• _YOUR OBJECTIVE_: Set down the whole listing below exactly, without pictures.

━━━━━━━━━━━━━━━━

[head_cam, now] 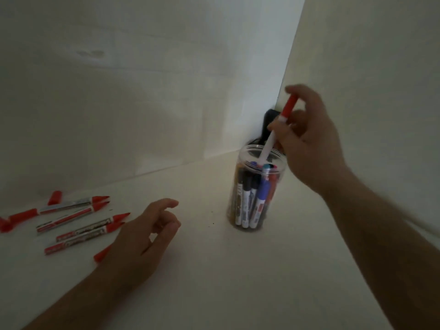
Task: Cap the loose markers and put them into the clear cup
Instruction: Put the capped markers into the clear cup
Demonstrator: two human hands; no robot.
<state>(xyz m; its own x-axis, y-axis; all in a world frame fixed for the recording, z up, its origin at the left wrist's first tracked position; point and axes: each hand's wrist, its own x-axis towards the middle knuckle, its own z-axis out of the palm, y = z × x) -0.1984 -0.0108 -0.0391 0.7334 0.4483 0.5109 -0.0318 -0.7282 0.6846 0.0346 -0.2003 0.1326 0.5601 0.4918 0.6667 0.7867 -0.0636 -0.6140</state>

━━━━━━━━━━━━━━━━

• _WRITTEN SOLUTION_:
[head_cam, now] 
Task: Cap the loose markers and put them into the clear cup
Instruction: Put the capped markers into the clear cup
Demonstrator: two human hands; no robot.
<state>(xyz m; its own x-axis, y-axis; all in a world frame fixed for the recording, z up, its origin at the left wrist's first tracked position; point and axes: each hand's wrist, its own x-axis towards the middle knuckle, its own z-axis out of the palm, y = z × x) -0.1984 -0.0108 -0.0391 0.7334 0.4483 0.5109 -0.0318 -0.7282 0.6846 0.0346 -0.2003 0.1326 0.5601 0.4918 0.6667 0.7867 -0.0636 -0.6140</state>

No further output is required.